For me I am good, but living in hell. Sadr Trend fighters control my neighborhood and fighting Iraqi and U.S. Forces. I do not feel safe in my area. Everyday they shell the IZ with mortars.

I miss you dear… I sent all required documents to NVC hope that they will respond my e-mail soon. When I get their respond regarding the date of interview I will leave this job. And travel directly to the States. Maybe we can live together as we planned before.

Please remember that there is a friend in Iraq cares about you even if you are far a way from here. You told me that I am a beautiful person with big heart and I am telling you now you are the beautiful, kind, and lovely friend.


Halfway into the my Junior semester, my sergeant from the Springfield Armory called me. Apparently, the 65th Press Camp really was in dire need of qualified MA National Guard journalists.

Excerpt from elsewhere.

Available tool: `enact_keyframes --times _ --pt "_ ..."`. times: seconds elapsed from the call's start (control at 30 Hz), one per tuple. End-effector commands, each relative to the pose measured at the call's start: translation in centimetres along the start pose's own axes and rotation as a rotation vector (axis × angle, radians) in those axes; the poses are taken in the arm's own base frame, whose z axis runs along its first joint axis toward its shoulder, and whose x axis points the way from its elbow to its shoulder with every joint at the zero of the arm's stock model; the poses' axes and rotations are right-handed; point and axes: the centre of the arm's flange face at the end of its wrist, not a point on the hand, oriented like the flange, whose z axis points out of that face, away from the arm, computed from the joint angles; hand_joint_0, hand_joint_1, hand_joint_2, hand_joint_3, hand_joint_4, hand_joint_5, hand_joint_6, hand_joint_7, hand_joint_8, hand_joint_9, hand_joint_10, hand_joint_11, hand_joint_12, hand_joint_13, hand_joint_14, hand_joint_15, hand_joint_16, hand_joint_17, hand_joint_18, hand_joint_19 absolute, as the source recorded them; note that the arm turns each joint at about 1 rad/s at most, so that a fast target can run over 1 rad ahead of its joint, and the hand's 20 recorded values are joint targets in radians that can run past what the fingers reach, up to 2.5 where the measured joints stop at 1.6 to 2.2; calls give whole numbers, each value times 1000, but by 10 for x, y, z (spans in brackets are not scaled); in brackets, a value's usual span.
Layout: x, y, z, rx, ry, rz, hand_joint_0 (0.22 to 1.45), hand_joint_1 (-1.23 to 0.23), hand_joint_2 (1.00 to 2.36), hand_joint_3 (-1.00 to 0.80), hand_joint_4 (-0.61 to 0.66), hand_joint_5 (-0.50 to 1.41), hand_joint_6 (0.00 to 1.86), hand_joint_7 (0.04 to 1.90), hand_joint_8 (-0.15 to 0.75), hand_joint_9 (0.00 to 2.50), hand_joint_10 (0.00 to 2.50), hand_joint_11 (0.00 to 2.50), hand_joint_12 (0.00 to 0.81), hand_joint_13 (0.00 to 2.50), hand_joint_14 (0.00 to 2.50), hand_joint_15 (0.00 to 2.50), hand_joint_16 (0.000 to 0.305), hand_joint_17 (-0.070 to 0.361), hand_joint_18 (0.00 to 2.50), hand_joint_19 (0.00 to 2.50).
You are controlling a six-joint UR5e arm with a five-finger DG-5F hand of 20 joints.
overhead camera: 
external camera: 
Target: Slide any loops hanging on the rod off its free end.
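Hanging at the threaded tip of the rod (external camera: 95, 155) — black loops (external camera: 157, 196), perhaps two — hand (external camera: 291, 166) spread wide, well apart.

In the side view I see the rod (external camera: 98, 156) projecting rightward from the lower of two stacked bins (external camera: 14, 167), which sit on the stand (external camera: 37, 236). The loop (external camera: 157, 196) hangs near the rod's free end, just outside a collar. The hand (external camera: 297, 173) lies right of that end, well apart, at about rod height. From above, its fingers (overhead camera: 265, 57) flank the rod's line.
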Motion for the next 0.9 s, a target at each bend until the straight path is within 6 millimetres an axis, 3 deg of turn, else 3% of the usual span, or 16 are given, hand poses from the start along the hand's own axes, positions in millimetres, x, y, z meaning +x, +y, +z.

Someone had done a search and my name came up as being qualified as a 46 Q military journalist. I was being asked to volunteer for the mission.

Will I ever finish college? I wanted to go. I was so crushed when I got sent to the rear the summer before and this was a better mission. I wouldn’t be at the security check points padding down Iraqis; I would be in the Green Zone, writing stories, escorting and embedding media, and assisting with press conferences.

Well, I didn’t get a chance to volunteer. By the end of the semester I had been, as we say in the military, “involuntarily transferred” for the mission. By then, I was a senior in college.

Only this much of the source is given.